WHAT YOU WILL DO
Produce word for word the lines of the data below running from the one that has "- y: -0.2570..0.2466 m" to the one that has "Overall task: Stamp", inclusive, and no others.

[Data extracted from a collection]
"""

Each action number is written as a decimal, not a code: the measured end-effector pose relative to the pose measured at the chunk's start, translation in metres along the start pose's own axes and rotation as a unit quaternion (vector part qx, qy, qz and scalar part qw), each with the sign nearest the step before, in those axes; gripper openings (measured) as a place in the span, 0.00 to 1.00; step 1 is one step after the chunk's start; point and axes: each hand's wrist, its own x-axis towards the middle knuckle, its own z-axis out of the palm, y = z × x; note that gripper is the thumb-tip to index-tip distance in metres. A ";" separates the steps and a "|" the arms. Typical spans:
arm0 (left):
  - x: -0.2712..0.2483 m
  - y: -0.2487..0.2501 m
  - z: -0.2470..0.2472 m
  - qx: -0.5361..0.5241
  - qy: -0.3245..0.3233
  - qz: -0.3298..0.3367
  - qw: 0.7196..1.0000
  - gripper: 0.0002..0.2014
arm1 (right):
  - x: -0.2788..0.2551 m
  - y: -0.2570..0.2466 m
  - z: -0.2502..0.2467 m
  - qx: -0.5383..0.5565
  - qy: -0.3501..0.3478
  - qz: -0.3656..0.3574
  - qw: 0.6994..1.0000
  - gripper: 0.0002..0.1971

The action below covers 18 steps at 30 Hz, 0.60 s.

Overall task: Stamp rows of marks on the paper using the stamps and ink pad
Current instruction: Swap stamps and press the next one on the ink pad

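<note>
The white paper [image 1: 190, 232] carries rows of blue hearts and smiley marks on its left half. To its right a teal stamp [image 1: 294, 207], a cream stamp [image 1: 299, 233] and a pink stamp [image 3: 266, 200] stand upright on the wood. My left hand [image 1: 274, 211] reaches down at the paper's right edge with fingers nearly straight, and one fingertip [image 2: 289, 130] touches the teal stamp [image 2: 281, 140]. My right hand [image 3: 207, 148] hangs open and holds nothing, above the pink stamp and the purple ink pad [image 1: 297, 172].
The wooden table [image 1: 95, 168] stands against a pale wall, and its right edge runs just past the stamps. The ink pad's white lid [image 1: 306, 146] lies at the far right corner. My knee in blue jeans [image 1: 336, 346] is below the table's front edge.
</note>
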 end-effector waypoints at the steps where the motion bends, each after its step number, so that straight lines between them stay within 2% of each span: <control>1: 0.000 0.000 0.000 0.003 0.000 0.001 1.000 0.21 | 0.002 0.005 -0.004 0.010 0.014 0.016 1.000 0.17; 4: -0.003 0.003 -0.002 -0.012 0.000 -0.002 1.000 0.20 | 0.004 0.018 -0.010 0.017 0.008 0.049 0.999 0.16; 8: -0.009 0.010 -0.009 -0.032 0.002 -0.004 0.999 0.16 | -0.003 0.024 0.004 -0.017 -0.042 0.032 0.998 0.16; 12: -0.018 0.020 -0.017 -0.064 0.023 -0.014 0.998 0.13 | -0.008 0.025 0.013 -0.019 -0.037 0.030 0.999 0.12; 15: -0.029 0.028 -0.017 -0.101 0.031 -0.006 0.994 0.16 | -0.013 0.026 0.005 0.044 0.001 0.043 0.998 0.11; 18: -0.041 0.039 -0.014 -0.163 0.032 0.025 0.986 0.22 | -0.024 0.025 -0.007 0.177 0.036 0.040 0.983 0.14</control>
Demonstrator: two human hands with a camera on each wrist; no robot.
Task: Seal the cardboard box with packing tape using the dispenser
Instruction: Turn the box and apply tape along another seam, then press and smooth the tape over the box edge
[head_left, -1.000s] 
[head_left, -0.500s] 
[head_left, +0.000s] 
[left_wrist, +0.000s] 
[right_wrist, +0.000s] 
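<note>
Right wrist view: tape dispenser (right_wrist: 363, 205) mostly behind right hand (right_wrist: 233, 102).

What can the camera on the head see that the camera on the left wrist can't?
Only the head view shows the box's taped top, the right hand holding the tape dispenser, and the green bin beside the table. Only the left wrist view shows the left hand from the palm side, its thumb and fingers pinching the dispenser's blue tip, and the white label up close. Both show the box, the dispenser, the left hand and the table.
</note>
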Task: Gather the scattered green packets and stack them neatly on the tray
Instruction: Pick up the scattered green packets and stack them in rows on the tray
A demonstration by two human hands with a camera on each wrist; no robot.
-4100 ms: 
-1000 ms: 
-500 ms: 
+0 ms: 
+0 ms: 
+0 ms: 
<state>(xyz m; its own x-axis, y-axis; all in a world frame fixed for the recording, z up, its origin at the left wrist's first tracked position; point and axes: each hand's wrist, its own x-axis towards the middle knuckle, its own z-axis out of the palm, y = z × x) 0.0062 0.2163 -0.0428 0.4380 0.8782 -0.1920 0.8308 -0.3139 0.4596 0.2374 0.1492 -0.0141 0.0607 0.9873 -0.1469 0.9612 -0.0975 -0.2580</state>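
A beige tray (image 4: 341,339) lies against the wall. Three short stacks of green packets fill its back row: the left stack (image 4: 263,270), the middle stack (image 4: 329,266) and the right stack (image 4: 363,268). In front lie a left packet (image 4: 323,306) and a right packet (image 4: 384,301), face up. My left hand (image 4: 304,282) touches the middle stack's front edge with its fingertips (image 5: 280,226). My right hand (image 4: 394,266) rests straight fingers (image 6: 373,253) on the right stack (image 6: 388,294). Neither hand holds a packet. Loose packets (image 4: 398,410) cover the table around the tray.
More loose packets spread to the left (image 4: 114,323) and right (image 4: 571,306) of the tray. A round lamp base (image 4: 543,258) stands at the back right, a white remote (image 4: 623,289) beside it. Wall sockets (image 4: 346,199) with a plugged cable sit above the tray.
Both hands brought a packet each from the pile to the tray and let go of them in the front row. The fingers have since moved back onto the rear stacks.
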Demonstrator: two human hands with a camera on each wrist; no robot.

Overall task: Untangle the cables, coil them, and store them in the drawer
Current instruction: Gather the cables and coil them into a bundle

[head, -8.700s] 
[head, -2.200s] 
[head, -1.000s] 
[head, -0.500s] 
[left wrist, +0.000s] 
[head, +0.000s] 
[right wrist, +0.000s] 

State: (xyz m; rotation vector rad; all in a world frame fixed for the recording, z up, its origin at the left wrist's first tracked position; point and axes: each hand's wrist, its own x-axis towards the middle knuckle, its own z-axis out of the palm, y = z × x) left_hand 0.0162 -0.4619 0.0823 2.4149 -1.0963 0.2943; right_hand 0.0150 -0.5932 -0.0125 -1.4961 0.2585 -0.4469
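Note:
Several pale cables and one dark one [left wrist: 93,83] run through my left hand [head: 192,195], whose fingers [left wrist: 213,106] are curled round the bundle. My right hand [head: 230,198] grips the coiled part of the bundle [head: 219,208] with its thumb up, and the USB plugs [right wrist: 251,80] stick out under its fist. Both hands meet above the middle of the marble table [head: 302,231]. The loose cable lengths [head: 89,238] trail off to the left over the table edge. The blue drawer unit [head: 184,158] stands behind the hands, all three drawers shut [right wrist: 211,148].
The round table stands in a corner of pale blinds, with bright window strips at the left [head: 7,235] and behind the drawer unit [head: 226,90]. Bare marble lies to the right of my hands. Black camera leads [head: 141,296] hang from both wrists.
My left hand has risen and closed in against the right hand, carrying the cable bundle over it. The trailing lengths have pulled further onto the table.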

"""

YOUR RESPONSE
  - y: -0.2570..0.2466 m
  - z: -0.2502..0.2467 m
  - qx: -0.5383..0.5565
  - qy: -0.3501..0.3478
  - qz: -0.3656..0.3574
  - qw: 0.6994..1.0000
  - gripper: 0.0002..0.1971

The action below covers 18 steps at 30 Hz, 0.60 s.

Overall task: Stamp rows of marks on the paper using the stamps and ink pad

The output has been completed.